Katz is part of an informal consortium of local players looking to make California, and the Americas more broadly, a vibrant hub for footwear manufacturing, driving toward a degree of self-sufficiency not seen in decades. That means developing an ecosystem of manufacturers that can support brands like Clae. Launched in April, KX is already working with upward of a dozen brands and suppliers to make it happen. “The idea is we want to make things closer to the people that are designing them, and closer to the people that are buying them,” he said.

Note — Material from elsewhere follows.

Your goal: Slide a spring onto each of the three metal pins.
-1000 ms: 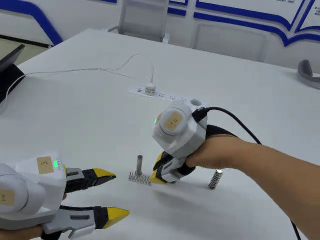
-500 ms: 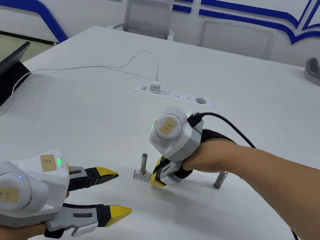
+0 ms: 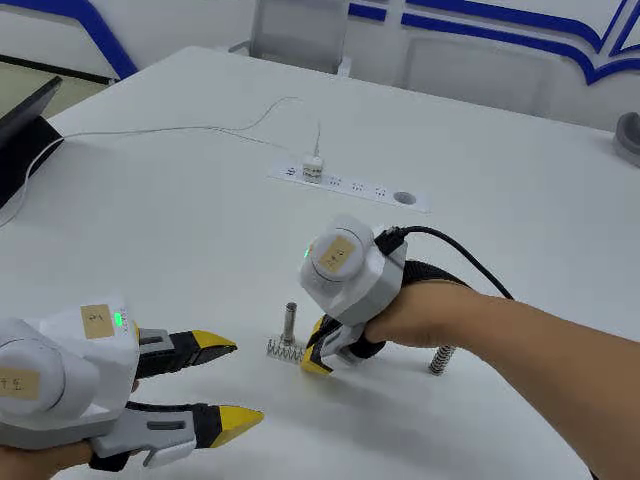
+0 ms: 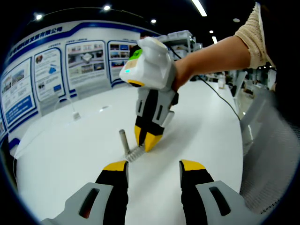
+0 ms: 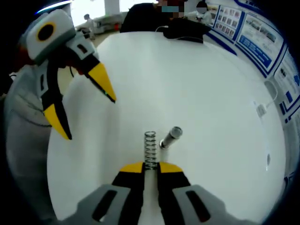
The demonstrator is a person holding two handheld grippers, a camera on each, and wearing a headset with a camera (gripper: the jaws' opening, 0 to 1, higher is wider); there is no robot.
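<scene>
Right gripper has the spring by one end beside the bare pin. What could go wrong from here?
The right gripper pinches the spring by one end only, so it may swivel or slip out when lifted. The bare pin stands upright, right beside the spring; a sideways nudge from the jaws could topple it.

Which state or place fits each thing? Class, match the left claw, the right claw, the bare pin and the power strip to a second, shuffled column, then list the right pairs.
Column one:
1. left claw
2. right claw
3. bare pin
4. power strip

Column two:
A. stands upright beside the spring
B. shut on one end of the spring, which lies flat
C. lies far back on the table, a white plug in it
D. open, holding nothing

Pairs: 1-D, 2-B, 3-A, 4-C.
</scene>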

“There’s investment to be made—both financial investment and the investment in building out relationships and networks of people who only together can succeed,” he said. “There needs to be 10 to 20 brands in L.A. that are all looking for shoelaces in order to legitimately support someone who’s going to invest in the right equipment to build those shoelaces,” he added by way of example. Katz believes the barriers that have prevented growth like this from happening in the past are finally beginning to erode. “What I have absolutely seen is startups that have raised money or bootstrapped during this time period, not just because of the reactions to the supply chain situation, but the reactions to everything that’s been going on.”
“Perhaps I have an overly optimistic view of humanity, but I think that a lot of people have felt alienated for a long time because they feel disconnected from the source of the things that they consume,” he explained. In the wake of that detachment, “There’s this need to be closer to the places that things are made and people that are making them.”